* **What to work on**:
Go through the listing and copy each line that has the string "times" in it.

* **Source data**:

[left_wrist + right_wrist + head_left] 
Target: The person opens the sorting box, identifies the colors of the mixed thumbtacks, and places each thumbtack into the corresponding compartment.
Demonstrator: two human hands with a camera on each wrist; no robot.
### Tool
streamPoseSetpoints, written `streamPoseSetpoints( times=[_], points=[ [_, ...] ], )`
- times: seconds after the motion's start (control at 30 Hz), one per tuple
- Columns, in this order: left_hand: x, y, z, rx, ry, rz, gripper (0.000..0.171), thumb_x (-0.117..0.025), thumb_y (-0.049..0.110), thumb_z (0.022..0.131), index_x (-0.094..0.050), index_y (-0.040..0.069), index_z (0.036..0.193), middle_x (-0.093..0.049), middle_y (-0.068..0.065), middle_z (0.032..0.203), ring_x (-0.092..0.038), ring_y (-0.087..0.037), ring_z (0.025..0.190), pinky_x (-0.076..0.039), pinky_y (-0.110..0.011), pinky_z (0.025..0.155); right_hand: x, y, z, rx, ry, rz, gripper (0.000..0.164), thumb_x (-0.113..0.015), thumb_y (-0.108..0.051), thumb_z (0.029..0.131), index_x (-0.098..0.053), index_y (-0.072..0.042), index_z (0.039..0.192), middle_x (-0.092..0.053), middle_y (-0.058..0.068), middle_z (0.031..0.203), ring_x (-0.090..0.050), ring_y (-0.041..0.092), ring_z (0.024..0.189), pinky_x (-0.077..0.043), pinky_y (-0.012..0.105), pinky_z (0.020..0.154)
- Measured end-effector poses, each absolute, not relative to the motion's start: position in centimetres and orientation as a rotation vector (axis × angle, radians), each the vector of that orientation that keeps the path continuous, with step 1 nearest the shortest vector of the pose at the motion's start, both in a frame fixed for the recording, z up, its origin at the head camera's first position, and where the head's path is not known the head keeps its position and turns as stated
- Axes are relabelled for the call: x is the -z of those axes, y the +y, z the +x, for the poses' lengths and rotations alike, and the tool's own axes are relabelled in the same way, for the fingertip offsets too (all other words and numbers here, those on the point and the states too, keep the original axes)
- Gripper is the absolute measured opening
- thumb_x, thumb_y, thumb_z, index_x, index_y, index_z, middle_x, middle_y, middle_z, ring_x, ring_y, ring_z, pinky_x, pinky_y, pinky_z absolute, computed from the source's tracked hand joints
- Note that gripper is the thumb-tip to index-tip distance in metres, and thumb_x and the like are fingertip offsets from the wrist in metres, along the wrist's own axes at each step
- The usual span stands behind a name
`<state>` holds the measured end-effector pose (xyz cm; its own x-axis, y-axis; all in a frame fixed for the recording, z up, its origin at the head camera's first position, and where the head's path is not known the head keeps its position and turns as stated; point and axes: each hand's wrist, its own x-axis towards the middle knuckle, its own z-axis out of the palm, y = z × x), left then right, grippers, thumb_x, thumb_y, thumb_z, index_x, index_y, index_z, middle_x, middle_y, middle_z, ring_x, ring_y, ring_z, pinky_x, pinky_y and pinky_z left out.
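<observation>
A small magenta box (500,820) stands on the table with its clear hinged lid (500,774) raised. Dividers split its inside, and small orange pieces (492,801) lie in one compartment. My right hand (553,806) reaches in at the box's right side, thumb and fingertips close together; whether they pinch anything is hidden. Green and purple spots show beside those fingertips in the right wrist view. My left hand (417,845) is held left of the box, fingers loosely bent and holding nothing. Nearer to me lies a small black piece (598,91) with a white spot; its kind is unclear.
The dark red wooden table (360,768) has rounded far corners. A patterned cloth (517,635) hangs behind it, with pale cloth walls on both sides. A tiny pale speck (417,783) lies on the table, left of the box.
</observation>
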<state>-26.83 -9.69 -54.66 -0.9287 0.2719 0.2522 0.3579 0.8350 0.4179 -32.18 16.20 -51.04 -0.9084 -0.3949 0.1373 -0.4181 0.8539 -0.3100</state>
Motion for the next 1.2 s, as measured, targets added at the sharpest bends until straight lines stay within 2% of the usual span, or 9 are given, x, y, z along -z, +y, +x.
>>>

* **Expected answer**:
streamPoseSetpoints, written `streamPoseSetpoints( times=[_], points=[ [_, ...] ], )`
- times: seconds after the motion's start (control at 30 Hz), one per tuple

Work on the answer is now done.